_Your assignment_: Your answer should be the lines of the material that include the word "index".
___ Supplied information
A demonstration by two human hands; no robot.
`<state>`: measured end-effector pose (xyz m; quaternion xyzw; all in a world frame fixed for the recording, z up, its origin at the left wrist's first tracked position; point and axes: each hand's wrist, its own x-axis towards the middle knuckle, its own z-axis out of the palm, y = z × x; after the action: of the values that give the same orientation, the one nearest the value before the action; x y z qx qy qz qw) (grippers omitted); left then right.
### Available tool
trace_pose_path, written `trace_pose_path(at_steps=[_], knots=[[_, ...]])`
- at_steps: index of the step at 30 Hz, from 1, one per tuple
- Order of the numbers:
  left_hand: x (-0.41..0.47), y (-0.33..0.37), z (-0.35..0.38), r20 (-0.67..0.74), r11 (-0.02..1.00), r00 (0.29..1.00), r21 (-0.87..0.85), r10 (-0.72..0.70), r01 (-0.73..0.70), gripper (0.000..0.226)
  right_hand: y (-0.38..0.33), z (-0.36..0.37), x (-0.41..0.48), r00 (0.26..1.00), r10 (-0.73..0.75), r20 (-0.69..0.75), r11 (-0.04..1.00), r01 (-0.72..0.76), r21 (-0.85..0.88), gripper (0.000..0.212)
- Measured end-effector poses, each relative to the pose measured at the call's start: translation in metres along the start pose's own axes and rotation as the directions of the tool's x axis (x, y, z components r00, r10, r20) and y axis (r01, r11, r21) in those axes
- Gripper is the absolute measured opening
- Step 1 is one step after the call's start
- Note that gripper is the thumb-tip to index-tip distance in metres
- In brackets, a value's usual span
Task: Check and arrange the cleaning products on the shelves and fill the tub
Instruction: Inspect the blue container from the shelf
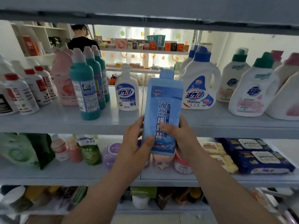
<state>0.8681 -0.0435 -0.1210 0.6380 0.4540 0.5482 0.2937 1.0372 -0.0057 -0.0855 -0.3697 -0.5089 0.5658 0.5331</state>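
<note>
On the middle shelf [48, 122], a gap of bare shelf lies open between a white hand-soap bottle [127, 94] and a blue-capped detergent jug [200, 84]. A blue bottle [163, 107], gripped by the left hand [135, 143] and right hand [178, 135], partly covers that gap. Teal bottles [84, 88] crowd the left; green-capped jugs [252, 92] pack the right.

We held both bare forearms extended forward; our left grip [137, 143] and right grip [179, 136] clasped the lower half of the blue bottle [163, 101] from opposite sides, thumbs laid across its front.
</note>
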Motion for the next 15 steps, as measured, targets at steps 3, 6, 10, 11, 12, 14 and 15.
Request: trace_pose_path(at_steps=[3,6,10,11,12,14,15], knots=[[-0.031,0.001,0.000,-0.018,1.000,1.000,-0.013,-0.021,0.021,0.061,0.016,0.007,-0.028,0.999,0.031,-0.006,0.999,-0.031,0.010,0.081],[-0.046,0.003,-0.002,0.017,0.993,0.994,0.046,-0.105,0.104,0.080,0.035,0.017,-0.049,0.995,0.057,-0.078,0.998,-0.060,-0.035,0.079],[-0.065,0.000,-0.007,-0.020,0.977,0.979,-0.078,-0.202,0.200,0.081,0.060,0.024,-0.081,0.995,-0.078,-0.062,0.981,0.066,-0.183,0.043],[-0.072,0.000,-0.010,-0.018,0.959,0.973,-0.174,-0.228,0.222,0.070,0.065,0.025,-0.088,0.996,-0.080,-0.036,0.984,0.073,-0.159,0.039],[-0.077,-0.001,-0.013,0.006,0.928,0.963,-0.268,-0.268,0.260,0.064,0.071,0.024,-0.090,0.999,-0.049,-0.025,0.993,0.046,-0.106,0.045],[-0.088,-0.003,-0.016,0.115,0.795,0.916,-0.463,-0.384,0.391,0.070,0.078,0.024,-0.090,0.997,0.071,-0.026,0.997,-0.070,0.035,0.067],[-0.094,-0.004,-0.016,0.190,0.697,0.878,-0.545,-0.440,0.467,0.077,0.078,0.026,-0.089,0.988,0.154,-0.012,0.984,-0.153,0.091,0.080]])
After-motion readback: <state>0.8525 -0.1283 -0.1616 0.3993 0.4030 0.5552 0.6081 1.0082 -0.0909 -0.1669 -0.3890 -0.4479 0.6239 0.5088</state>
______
_Exercise result_:
- at_steps: index of the step at 30 Hz, from 1, one per tuple
- Note that gripper is the thumb-tip to index-tip distance in metres

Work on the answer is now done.